Turkish Foreign Minister Ahmet Davutoğlu, who cancelled talks with European Union foreign ministers in Brussels on Iran's nuclear drive to deal with the crisis, said that Ankara had already prepared its response.
"We have previously determined the steps to be taken if the bill is finally adopted. No one should doubt it," state-run Anatolia news agency quoted Davutoglu as saying.
Davutoğlu said on Saturday that the law would result in "permanent sanctions" arguining that it goes against European values and would not help Turkish-Armenian relations.
Trade between France and Turkey was worth 12 billion euros (15.5 billion dollars) in 2010, with several hundred French businesses operating there.
Turkish Prime Minister Recep Tayyip Erdoğan accused France of hypocrisy and Sarkozy of pandering to the vote of France's estimated 400,000 voters of Armenian origin three months ahead of a tough reelection battle.
"I hope the Senate will not make France a country contradicting its own values," Erdogan said. "This is a debate which is entirely against the freedom of thought. This is merely a step taken for the upcoming elections."
Around 15,000 Turks from France, Belgium, The Netherlands and Luxembourg rallied peacefully on the streets of Paris on Saturday to protest the law.
Turks and Armenians began gathering to stage demonstrations outside the Senate ahead of the debate, set for Monday afternoon, with police keeping them some distance apart.

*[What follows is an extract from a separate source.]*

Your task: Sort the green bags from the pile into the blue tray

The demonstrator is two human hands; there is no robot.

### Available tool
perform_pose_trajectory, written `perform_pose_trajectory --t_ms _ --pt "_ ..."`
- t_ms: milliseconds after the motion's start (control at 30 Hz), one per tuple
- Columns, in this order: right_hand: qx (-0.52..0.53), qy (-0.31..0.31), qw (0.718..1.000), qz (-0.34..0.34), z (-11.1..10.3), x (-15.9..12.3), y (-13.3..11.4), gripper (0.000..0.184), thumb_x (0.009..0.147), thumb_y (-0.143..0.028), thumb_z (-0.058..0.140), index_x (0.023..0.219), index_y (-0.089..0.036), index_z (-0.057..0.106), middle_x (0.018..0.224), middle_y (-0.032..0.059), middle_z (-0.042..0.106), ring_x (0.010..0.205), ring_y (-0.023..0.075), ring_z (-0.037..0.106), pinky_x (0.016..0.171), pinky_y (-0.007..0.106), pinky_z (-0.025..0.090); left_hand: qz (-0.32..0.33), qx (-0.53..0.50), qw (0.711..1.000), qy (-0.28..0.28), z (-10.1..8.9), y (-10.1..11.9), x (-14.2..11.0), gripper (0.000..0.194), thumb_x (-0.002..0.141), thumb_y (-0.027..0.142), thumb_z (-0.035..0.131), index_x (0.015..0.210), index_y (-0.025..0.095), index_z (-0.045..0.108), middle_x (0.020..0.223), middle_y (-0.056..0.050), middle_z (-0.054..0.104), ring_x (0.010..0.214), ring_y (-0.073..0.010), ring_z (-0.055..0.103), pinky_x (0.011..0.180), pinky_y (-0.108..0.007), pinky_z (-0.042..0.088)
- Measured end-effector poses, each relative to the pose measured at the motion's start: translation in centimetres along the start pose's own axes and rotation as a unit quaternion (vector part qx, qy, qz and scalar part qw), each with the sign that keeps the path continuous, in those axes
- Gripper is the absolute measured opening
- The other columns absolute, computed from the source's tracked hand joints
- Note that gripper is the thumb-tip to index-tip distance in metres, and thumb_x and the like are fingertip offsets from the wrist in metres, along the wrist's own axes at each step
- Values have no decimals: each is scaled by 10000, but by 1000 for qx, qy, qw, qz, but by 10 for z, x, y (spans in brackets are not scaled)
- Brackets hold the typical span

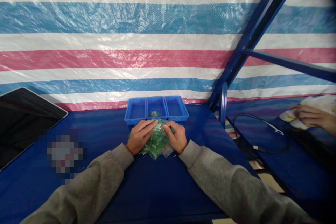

In a bid to defuse the crisis, Sarkozy sent a conciliatory letter to Erdoğan, released by the French embassy in Ankara on Friday.
"I hope we can make reason prevail and maintain our dialogue, as befits allied and friendly countries," Sarkozy wrote, adding that the measure "is in no way aimed at any state or people in particular."
But the bill has not won universal support in the government, where some ministers fear it will hurt diplomatic and trade ties with a NATO ally and major economic partner.
Even Sarkozy's Foreign Minister Alain Juppe has admitted the bill is "untimely." A Senate Laws Commission on Wednesday rejected the bill, but their vote is not expected to prevent it from becoming law.
Armenians say up to 1.5 million of their forebears were killed in 1915 and 1916 by the forces of Turkey's former Ottoman Empire.
Turkey disputes the figure, arguing that only 500,000 died, and denies this was genocide, ascribing the toll to fighting and starvation during World War I and accusing the Armenians of siding with Russian invaders.
France has already recognised the killings as a genocide, but the new bill would go further, by punishing anyone who denies this with a year in jail and a fine of 45,000 euros ($57,000).
Modern Turkey is extremely sensitive about the issue, and has accused France of attacking freedom of expression and free historical enquiry.